- **PROBLEM TO SOLVE**
Only the lines from the first line of the records through the line containing "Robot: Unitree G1" belong in the answer. Copy them exactly.

Stored data entries:
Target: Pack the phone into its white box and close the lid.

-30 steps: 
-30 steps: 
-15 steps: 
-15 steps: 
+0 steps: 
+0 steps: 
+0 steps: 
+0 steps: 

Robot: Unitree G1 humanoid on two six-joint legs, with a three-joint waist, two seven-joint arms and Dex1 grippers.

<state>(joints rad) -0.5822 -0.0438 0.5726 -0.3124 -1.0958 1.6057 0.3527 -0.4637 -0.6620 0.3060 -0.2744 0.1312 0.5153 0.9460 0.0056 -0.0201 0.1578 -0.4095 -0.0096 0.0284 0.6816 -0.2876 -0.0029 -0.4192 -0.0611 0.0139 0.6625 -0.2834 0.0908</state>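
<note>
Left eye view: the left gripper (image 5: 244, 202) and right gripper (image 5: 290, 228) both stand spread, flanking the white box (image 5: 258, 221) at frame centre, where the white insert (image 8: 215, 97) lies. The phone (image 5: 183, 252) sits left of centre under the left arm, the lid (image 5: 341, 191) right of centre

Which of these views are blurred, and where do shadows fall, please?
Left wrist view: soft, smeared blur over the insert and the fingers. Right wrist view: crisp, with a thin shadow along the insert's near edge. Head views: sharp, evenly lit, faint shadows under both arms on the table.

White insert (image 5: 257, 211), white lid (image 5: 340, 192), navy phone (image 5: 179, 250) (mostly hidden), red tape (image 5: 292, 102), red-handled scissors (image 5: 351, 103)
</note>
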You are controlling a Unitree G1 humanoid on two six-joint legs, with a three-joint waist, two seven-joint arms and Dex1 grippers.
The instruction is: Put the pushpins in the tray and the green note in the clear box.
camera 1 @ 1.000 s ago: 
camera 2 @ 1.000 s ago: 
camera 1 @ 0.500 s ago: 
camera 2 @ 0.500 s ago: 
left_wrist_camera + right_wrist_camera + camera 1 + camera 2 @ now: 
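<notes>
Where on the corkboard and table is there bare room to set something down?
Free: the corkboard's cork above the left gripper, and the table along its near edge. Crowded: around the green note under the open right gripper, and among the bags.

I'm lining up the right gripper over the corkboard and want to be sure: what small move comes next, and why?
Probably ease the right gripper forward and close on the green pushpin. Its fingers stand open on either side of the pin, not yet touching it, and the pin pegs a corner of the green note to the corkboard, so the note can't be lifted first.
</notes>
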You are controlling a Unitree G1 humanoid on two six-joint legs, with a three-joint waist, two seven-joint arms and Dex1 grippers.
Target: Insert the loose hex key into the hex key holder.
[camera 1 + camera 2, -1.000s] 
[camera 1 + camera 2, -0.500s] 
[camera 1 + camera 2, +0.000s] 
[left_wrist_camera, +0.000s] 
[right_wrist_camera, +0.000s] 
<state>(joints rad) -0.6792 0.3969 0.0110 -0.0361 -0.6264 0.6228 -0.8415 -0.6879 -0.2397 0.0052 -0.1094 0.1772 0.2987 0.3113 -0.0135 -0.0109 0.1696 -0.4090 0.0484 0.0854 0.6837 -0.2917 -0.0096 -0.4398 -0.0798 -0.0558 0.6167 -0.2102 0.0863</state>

- **YOUR SOLUTION**
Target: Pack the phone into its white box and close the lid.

-30 steps: 
-30 steps: 
-15 steps: 
-15 steps: 
+0 steps: 
+0 steps: 
+0 steps: 
+0 steps: 

Robot: Unitree G1 humanoid on two six-joint legs, with a three-joint waist, two seven-joint arms and Dex1 grippers.

No additional output is required for this exercise.